What Obama Is Selling In Ethiopia

Barack Obama on Monday officially begins a two-day visit to Ethiopia, the first-ever trip by a US president to Africa’s second-most populous nation and the seat of the African Union.

Obama, who flew into a rainy Addis Ababa late on Sunday after a landmark trip to Kenya, his father’s birthplace, is to hold talks with the Ethiopian government, a key strategic ally but much criticised for its record on democracy and human rights.

He will also hold talks with regional leaders on the civil war in South Sudan in an attempt to build African support for decisive action against the war-torn country’s leaders if they reject an ultimatum to end the carnage by mid-August.

On Tuesday Obama will also become the first US president to address the African Union, the 54-member continental bloc, at its gleaming, Chinese-built headquarters.

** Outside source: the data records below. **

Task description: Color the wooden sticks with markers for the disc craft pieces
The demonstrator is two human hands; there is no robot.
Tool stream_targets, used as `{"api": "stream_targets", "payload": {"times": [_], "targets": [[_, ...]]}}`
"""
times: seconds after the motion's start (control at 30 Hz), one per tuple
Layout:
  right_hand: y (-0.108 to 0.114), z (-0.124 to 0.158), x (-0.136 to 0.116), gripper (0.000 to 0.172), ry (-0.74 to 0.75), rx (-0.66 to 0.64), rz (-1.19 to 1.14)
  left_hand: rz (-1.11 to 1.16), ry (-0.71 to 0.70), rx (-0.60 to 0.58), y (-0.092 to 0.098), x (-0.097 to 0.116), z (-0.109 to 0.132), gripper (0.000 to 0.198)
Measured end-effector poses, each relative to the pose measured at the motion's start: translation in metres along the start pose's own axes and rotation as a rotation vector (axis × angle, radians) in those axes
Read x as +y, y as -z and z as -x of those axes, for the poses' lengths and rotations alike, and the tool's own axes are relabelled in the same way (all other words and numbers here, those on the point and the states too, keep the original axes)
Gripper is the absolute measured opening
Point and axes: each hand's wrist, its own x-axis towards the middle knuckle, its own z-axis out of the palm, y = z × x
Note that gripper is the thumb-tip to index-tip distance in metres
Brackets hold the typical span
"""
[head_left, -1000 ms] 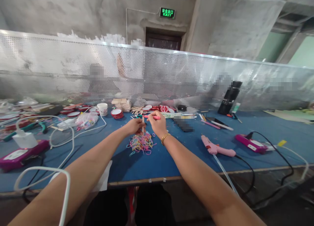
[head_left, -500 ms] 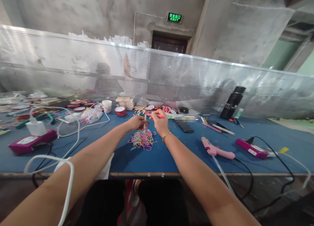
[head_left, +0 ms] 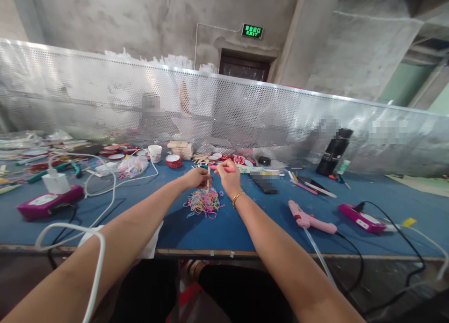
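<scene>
Both of my arms reach out over a blue table (head_left: 217,229). My left hand (head_left: 196,177) pinches a thin wooden stick (head_left: 208,175) and holds it upright. My right hand (head_left: 228,177) is closed round a pink pen (head_left: 224,169) with its tip at the stick. A heap of small coloured rubber bands (head_left: 203,204) lies on the table just under both hands.
A pink glue gun (head_left: 308,219) with a black cord lies to the right, a magenta box (head_left: 361,218) beyond it. At the left are a magenta box (head_left: 45,204), a white charger (head_left: 55,183) and white cables. A black bottle (head_left: 331,151) stands at the perforated metal screen (head_left: 105,103).
My hands stay together at the stick and the pen; only the camera view has shifted a little.
</scene>
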Motion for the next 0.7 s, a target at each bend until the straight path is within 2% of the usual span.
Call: {"api": "stream_targets", "payload": {"times": [0.33,0.7], "targets": [[0.0001,-0.0015,0.0000,0.015,0.010,0.031,0.003,-0.024,-0.020,0.007,0.0017,-0.0005,-0.0006,0.029],[-0.0002,-0.0009,-0.0003,0.014,-0.002,0.020,-0.018,-0.037,-0.012,-0.001,-0.0002,-0.0007,-0.0010,0.021]]}}
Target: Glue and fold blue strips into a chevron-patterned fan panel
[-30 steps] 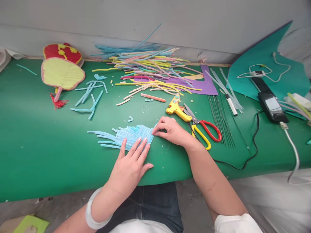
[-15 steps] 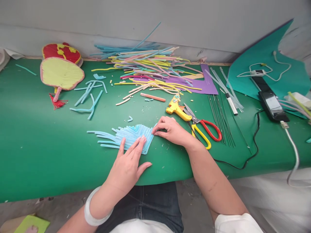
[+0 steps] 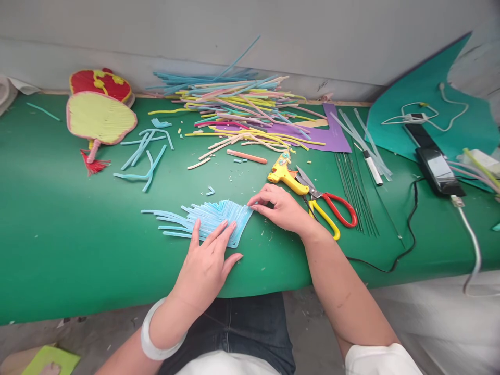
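Observation:
A fan-shaped panel of light blue pipe cleaners (image 3: 213,211) lies on the green tabletop, with several loose ends sticking out to its left. Flat across its lower part rests my left hand (image 3: 207,260), fingers spread and pressing on it. My right hand (image 3: 283,208) is closed in a pinch at the panel's right corner. Just beyond the right hand lie a yellow hot glue gun (image 3: 284,176) and scissors (image 3: 312,191) with one red and one yellow handle. A small bent blue scrap (image 3: 211,191) sits above the panel.
Behind is a heap of coloured pipe cleaners (image 3: 234,99) on purple sheet (image 3: 336,133). Blue offcuts (image 3: 142,148) and a yellow fan (image 3: 100,117) lie left. At right are thin wires (image 3: 353,192), clear glue sticks (image 3: 377,140), a marker (image 3: 373,167) and a black device (image 3: 439,166).
My right hand has shifted slightly along the panel's right corner, its fingertips moving a little right and up. My left hand stays pressed on the panel, nearly unmoved.

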Demonstrator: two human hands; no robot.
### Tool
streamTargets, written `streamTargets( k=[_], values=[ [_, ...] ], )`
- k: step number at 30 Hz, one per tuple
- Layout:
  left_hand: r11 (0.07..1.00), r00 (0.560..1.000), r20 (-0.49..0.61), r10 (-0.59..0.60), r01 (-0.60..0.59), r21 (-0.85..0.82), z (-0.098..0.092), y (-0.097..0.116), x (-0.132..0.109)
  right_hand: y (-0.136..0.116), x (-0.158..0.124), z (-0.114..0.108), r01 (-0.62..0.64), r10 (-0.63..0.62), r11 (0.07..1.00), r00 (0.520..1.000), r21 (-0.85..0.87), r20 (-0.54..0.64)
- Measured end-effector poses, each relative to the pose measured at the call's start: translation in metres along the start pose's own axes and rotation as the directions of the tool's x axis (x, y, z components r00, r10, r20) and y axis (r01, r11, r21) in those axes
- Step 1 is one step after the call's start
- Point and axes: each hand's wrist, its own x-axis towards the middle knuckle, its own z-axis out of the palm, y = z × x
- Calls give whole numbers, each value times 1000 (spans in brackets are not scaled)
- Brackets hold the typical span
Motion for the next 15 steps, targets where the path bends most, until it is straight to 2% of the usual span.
streamTargets(
  k=[6,15],
  values=[
    [999,998,-52,-26,27,23,2,4,4,3,0,2,19,-19,999,1000,-39,-10],
    [999,998,-66,-24,27,39,5,6,4,6,1,3,27,-25,997,999,-79,35]
  ],
)
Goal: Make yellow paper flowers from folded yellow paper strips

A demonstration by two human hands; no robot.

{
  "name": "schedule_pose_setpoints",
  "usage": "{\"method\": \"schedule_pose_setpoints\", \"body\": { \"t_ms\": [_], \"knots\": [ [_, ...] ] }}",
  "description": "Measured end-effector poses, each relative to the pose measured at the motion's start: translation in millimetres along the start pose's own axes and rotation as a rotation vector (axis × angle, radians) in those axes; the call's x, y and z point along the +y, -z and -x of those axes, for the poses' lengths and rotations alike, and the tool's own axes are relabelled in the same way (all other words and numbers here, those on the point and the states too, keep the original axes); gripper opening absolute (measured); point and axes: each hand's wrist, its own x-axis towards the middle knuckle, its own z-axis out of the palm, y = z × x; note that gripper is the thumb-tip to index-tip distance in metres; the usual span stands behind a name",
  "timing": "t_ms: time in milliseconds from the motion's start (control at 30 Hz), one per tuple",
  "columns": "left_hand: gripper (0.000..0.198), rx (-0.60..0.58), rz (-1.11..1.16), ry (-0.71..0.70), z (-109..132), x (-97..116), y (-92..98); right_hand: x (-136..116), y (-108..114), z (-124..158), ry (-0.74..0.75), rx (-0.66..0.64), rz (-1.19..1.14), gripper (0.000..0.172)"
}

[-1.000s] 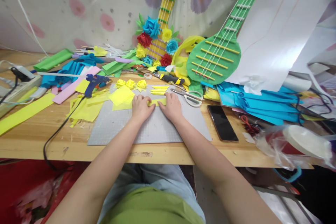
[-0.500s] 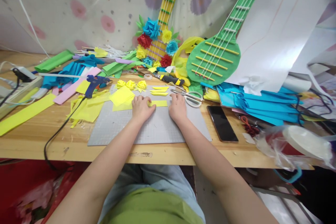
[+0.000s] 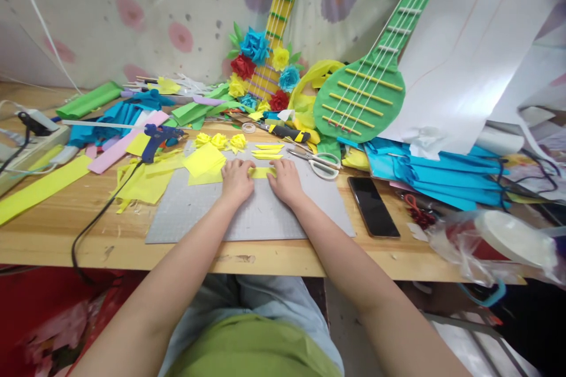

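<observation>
A yellow paper strip [image 3: 262, 172] lies across the grey cutting mat [image 3: 265, 212]. My left hand [image 3: 237, 181] is closed on its left end, with curled fingertips pressed to the paper. At the right end, my right hand [image 3: 286, 181] closes over the strip in the same way. Both hands hide the ends of the paper. Just beyond them lie several narrow folded yellow paper pieces [image 3: 267, 152]. Yellow paper squares [image 3: 204, 159] are stacked left of my left hand, with crumpled yellow paper flowers [image 3: 219, 141] behind. Scissors [image 3: 319, 162] rest to the right of my right hand.
A blue glue gun [image 3: 154, 140] with a black cord stands left of the mat. A black phone [image 3: 374, 207] lies on the right. Behind are a green paper-covered instrument [image 3: 360, 97], a yellow one with flowers [image 3: 265, 79], a utility knife [image 3: 289, 133] and blue paper [image 3: 435, 174].
My right hand has moved left and come down onto the right end of the yellow strip. The left hand stays at the left end, its thumb drawn in closer.
</observation>
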Motion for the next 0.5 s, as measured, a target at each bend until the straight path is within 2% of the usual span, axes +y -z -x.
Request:
{"method": "schedule_pose_setpoints", "body": {
  "t_ms": [100,233,500],
  "knots": [
    [0.039,0.017,0.0,0.009,-2,-4,2.6,4,0,-1,-0.022,-0.017,-0.045,0.031],
    [0.032,0.028,0.031,0.01,-3,-7,4.6,9,1,-3,-0.075,-0.001,-0.189,0.032],
    [0.031,-0.024,0.146,-0.03,-5,-11,3.8,13,1,-2,0.012,-0.017,-0.225,0.041]
  ]
}}
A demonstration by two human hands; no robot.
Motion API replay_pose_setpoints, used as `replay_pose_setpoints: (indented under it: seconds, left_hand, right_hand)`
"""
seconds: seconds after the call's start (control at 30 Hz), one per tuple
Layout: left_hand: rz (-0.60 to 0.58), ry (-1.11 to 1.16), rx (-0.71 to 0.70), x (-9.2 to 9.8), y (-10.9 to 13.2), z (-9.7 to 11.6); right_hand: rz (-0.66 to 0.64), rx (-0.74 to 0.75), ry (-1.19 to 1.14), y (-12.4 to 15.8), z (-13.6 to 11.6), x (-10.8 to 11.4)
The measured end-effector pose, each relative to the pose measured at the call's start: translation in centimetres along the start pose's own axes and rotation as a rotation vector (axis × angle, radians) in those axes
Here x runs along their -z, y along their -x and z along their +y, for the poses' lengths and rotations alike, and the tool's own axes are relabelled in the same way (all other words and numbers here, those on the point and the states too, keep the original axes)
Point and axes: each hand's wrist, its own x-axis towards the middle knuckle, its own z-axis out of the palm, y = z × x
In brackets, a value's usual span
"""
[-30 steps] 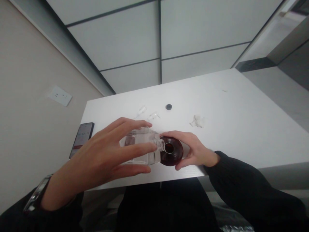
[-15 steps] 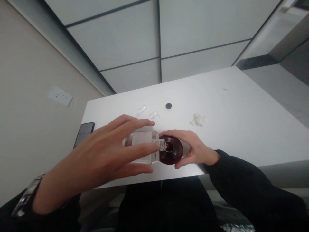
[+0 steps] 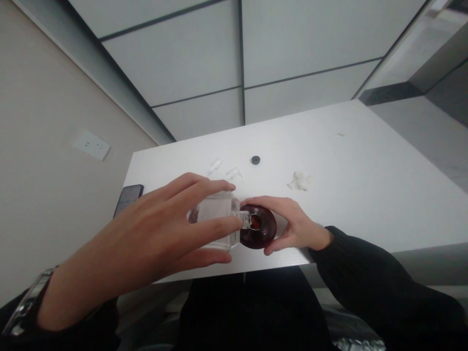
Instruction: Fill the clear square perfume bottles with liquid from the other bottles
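1. Barely a change from half a second back: the left wrist has sunk a touch, the watch [image 3: 22, 312] sliding toward the lower-left corner, while both containers hold their spot.
2. Far left, a wall socket [image 3: 91, 145] sits on the beige wall. A phone [image 3: 127, 197] lies at the left edge of the white table [image 3: 347, 195], partly hidden behind fingers.
3. Now the left hand [image 3: 146, 243]: fingers wrapped over the clear bottle [image 3: 215, 222], gripping it firmly. It is tipped on its side in the air, neck pointing right.
4. That neck sits right at the mouth of the dark red flask [image 3: 261, 229], which stands near the table's front edge.
5. The right hand [image 3: 296, 226] cups the dark red flask from the right, thumb and forefinger closed around its round body.
6. Behind them, two clear droppers [image 3: 215, 165] and a black cap [image 3: 255, 159]; further right, a crumpled tissue [image 3: 300, 180], well apart from both hands.
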Motion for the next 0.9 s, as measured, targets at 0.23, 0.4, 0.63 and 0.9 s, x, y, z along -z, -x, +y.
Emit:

Air Force One touched down at Addis Ababa’s international airport after a short flight north from the Kenyan capital Nairobi, and the president was greeted on the tarmac by Ethiopian Prime Minister Hailemariam Desalegn.

AU Commission chief Nkosazana Dlamini-Zuma has hailed what she said will be a “historic visit” and a “concrete step to broaden and deepen the relationship between the AU and the US”.

Ethiopia, like Kenya, has been on the frontline of the fight against the Somali-led, Al-Qaeda-affiliated Shebab. Both nations have troops in Somalia as part of an AU and US-backed force and are key security partners to Washington.

But the visit also comes two months after elections that saw the prime minister’s ruling coalition take every one of the 546 seats in Ethiopia’s parliament. The opposition, which lost its only seat, alleged the government used authoritarian tactics to guarantee victory.

The US State Department has noted Ethiopia’s “restrictions on freedom of expression,” as well as “politically motivated trials” and the “harassment and intimidation of opposition members and journalists”.